5. Definition and Status of "Texas Properties".
(a) Briarmeadows HFA.
HFAH and Briarmeadows HFA each hereby represents and warrants to the
Investor Company as of the Effective Date and as of Closing that: (i) HFAH
is the sole stockholder of Briarmeadows HFA with power and authority to
transfer and convey all of the outstanding stock of Briarmeadows HFA,
except to the extent such stock is pledged to secure a Mortgage; and (ii)

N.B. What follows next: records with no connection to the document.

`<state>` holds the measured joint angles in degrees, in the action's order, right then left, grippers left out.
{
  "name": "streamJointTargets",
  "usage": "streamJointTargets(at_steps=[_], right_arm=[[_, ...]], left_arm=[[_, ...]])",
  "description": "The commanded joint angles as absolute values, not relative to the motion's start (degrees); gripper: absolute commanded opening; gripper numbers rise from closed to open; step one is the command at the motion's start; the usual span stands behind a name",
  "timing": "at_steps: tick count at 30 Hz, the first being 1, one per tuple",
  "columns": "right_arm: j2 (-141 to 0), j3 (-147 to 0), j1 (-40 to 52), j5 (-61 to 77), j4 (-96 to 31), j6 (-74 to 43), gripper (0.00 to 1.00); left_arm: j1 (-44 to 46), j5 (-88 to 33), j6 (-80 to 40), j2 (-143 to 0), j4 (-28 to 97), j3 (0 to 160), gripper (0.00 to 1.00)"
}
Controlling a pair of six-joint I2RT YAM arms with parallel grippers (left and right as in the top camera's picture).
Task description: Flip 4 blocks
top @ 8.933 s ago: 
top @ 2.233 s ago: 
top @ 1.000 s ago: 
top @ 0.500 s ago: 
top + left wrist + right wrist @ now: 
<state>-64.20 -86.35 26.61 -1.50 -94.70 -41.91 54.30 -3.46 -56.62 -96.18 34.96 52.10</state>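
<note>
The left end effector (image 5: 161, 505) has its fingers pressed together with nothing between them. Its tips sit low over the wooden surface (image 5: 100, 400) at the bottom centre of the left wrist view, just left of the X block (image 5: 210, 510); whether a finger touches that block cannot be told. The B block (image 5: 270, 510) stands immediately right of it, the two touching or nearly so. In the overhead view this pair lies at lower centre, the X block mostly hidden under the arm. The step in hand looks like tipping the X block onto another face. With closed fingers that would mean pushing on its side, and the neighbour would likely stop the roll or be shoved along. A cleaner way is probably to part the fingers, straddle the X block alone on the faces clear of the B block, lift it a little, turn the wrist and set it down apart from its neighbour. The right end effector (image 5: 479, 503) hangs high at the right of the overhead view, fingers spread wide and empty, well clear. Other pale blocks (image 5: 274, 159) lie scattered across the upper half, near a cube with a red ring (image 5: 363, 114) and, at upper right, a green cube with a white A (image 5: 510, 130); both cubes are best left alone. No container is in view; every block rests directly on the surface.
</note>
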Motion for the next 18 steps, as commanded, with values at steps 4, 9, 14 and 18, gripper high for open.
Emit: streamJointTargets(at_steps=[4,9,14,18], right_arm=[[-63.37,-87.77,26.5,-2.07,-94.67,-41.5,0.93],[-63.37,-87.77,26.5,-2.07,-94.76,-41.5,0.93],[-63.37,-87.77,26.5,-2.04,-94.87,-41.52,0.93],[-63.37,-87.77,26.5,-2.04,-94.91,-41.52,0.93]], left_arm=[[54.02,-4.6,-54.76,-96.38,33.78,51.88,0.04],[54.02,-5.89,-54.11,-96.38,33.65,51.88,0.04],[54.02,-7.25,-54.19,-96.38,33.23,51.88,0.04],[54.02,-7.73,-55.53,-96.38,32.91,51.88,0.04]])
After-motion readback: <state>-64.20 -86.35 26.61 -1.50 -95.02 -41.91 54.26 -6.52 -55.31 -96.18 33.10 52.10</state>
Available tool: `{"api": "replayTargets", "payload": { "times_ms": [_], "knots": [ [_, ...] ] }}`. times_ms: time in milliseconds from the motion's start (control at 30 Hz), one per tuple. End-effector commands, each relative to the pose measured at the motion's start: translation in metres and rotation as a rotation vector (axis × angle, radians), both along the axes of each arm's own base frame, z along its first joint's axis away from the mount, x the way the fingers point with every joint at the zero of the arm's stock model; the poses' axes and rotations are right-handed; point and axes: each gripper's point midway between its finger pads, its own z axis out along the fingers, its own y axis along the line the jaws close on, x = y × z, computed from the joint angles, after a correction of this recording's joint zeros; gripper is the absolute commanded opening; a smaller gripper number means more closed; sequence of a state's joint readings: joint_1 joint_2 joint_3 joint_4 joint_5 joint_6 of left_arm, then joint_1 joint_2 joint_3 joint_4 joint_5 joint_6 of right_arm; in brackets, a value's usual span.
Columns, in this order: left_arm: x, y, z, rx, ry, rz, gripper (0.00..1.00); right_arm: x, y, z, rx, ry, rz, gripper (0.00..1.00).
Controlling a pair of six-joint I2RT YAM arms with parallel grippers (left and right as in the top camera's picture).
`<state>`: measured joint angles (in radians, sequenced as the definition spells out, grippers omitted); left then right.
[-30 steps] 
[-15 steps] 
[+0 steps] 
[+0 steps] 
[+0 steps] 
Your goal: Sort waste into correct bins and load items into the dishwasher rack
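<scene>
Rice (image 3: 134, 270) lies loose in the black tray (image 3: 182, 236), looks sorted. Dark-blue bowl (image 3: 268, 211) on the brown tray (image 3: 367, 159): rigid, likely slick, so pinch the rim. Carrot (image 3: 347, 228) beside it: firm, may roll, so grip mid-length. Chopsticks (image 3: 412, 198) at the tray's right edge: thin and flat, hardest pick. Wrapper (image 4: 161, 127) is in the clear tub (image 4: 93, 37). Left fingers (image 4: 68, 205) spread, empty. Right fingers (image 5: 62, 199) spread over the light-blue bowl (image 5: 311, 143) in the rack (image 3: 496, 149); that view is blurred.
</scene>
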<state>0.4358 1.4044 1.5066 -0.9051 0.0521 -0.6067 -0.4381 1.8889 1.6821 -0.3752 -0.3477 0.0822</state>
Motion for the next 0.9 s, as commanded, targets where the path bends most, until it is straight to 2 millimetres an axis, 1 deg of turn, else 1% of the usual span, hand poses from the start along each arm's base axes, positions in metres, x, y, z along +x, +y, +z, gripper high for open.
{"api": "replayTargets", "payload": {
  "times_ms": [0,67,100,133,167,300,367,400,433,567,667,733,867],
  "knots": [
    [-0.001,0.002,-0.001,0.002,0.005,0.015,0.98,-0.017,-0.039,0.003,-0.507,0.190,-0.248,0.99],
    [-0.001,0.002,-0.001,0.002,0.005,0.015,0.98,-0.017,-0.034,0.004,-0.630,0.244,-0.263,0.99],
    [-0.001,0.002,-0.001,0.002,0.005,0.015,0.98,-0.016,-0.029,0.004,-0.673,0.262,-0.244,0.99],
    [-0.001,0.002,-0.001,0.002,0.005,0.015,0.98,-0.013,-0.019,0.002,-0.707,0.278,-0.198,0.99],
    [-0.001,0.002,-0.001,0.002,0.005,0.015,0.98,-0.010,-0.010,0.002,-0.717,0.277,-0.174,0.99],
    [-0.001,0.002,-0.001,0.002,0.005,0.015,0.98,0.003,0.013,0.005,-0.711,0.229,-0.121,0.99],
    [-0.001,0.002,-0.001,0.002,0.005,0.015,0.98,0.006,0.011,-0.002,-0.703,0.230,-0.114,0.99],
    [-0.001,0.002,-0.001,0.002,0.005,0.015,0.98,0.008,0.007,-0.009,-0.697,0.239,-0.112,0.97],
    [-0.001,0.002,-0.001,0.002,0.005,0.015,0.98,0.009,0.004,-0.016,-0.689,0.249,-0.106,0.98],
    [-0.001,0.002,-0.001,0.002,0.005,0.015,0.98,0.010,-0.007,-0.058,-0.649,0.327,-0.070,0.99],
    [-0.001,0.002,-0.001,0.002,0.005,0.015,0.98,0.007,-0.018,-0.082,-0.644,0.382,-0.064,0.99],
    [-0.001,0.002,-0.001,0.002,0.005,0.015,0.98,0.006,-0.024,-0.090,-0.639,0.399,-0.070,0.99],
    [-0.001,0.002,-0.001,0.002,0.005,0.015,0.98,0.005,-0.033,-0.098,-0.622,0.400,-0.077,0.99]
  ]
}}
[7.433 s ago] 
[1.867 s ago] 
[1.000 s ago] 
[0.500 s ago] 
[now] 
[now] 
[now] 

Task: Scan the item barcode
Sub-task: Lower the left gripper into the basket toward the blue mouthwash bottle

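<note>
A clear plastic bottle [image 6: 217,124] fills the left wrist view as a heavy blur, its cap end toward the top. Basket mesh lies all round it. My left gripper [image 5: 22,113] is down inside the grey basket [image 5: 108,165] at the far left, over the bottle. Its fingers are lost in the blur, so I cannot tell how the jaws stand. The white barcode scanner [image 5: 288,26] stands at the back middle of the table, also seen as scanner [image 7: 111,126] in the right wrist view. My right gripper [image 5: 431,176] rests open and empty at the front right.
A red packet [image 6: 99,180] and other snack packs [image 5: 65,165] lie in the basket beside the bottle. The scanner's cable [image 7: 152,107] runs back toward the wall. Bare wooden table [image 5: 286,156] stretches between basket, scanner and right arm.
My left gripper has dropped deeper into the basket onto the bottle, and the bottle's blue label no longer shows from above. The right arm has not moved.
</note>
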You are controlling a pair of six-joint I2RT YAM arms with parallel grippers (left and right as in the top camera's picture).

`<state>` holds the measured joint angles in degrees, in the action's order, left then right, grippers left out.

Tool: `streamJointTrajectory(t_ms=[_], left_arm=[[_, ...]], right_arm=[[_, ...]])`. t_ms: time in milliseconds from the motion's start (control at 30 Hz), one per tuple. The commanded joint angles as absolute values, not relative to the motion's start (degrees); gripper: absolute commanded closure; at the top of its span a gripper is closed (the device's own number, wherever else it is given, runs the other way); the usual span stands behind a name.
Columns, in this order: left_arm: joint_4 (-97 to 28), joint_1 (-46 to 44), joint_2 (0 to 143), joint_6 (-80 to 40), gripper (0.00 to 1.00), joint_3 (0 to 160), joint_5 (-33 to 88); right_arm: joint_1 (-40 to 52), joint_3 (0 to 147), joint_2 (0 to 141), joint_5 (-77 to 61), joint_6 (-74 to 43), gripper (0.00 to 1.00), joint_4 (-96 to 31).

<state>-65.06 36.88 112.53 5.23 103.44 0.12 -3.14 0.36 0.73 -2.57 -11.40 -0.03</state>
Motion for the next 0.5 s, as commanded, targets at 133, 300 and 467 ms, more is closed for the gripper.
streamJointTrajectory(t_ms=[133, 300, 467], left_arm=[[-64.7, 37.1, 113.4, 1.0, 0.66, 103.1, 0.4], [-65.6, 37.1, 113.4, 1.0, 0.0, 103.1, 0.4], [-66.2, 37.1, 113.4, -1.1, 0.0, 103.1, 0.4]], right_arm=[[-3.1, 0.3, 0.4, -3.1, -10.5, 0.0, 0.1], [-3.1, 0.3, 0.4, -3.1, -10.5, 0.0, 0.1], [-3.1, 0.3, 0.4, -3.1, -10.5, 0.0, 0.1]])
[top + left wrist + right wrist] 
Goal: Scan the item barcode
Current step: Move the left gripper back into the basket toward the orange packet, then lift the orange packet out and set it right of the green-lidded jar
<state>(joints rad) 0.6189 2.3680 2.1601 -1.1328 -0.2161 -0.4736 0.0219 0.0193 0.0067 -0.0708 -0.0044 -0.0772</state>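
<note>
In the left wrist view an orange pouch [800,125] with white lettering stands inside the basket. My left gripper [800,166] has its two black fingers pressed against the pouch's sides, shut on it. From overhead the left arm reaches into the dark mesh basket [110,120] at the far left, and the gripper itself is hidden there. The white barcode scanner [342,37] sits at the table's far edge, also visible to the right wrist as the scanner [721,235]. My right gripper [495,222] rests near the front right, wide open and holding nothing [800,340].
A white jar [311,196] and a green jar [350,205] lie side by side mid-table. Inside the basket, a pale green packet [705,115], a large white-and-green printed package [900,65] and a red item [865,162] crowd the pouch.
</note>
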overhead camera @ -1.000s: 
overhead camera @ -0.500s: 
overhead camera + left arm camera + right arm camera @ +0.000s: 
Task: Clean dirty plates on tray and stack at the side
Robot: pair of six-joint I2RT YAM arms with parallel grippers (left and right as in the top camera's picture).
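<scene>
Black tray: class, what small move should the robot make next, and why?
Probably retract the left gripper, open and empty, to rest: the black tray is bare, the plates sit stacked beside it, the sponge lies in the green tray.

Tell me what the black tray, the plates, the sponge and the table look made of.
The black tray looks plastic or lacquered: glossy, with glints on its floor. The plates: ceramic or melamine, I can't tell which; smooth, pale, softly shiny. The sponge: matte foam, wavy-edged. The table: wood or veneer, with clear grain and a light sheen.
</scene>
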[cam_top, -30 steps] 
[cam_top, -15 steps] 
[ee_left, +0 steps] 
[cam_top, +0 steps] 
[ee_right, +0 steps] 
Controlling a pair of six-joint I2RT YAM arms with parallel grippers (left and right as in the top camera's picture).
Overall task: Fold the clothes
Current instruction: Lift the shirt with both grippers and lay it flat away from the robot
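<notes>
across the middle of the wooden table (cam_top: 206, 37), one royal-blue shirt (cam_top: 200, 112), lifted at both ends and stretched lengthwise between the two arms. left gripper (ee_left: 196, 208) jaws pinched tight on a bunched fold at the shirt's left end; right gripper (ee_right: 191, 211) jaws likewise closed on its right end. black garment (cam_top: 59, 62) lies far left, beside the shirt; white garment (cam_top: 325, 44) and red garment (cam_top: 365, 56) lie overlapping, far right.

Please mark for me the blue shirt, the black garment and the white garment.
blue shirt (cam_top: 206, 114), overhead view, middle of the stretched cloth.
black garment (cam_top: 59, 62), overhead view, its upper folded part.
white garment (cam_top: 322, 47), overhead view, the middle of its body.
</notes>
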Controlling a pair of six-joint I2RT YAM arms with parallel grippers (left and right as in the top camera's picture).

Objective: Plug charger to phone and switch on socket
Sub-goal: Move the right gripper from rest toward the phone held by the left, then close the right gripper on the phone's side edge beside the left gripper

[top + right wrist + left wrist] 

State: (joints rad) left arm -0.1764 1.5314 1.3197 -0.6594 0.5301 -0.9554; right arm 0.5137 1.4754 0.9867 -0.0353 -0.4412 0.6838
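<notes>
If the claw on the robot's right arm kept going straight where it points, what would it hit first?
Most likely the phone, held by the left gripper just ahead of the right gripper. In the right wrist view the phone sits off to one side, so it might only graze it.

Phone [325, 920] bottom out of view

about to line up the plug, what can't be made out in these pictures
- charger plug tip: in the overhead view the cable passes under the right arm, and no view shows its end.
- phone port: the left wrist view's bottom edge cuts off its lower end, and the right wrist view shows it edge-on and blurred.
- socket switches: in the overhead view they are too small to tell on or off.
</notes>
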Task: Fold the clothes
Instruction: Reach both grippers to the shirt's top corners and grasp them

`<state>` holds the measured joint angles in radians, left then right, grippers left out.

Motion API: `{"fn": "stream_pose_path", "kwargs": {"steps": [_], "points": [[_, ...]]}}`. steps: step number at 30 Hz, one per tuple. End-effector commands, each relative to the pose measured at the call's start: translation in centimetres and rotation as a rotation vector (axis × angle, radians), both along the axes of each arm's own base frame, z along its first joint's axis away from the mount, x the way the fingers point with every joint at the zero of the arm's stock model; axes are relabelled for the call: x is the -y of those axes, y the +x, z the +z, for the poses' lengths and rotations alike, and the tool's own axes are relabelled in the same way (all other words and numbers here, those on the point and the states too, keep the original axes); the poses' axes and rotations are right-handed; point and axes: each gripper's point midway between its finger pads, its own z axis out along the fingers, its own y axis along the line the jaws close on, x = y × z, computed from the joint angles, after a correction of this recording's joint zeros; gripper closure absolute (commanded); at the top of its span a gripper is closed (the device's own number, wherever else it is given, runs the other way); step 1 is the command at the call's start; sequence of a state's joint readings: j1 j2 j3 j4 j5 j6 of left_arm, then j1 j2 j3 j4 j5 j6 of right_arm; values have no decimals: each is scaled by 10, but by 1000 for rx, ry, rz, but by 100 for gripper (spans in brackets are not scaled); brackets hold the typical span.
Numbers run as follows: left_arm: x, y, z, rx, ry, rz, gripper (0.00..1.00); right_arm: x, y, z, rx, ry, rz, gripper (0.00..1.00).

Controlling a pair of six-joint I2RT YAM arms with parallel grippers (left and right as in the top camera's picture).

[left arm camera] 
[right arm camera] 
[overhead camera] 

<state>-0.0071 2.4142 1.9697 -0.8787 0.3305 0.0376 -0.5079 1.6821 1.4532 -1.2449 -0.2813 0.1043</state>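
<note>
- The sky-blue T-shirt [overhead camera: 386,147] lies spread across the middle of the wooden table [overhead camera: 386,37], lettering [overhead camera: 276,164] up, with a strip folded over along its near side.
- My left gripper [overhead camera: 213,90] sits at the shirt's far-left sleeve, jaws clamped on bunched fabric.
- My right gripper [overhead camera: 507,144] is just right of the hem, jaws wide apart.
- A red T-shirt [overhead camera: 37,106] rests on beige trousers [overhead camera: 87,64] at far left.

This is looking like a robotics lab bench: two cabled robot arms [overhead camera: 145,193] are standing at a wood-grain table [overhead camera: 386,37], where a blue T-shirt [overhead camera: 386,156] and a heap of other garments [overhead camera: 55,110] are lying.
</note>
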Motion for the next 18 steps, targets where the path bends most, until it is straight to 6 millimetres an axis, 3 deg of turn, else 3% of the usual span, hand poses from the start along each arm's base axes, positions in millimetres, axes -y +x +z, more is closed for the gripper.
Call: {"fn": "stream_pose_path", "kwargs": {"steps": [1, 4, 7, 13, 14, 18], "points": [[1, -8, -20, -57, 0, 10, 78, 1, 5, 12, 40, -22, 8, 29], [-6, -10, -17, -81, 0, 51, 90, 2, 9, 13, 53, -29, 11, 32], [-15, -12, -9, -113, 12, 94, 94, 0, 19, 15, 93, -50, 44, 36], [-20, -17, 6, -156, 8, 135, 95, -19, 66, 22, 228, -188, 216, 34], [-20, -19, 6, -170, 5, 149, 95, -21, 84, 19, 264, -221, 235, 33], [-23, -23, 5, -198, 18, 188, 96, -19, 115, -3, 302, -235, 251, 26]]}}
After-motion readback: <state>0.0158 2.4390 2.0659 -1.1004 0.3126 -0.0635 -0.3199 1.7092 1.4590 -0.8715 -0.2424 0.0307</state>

Briarmeadows HFA is the fee simple title owner of the Texas Property more
fully described, with common address, legal description, outstanding
mortgage or deed of trust obligations, and owners title insurance policy,
in Exhibit B-1 attached hereto and hereby incorporated as if set forth
herein (the "Briarmeadows Property"); (iii) the financial statement for
Briarmeadows HFA attached hereto as Exhibit B-2 and hereby incorporated as
if set forth herein has been prepared in accordance with generally accepted
accounting practices and certified by an executive officer of the Company
and truly and correctly sets forth the financial condition of Briarmeadows
HFA as of the date of the statement; (iv) HFAH is authorized to cause
Briarmeadows HFA to undertake the conveyance contemplated hereunder of the
Briarmeadows Property with full power and authority to sell it to the
Investor Company without the consent of any other person or entity; and (v)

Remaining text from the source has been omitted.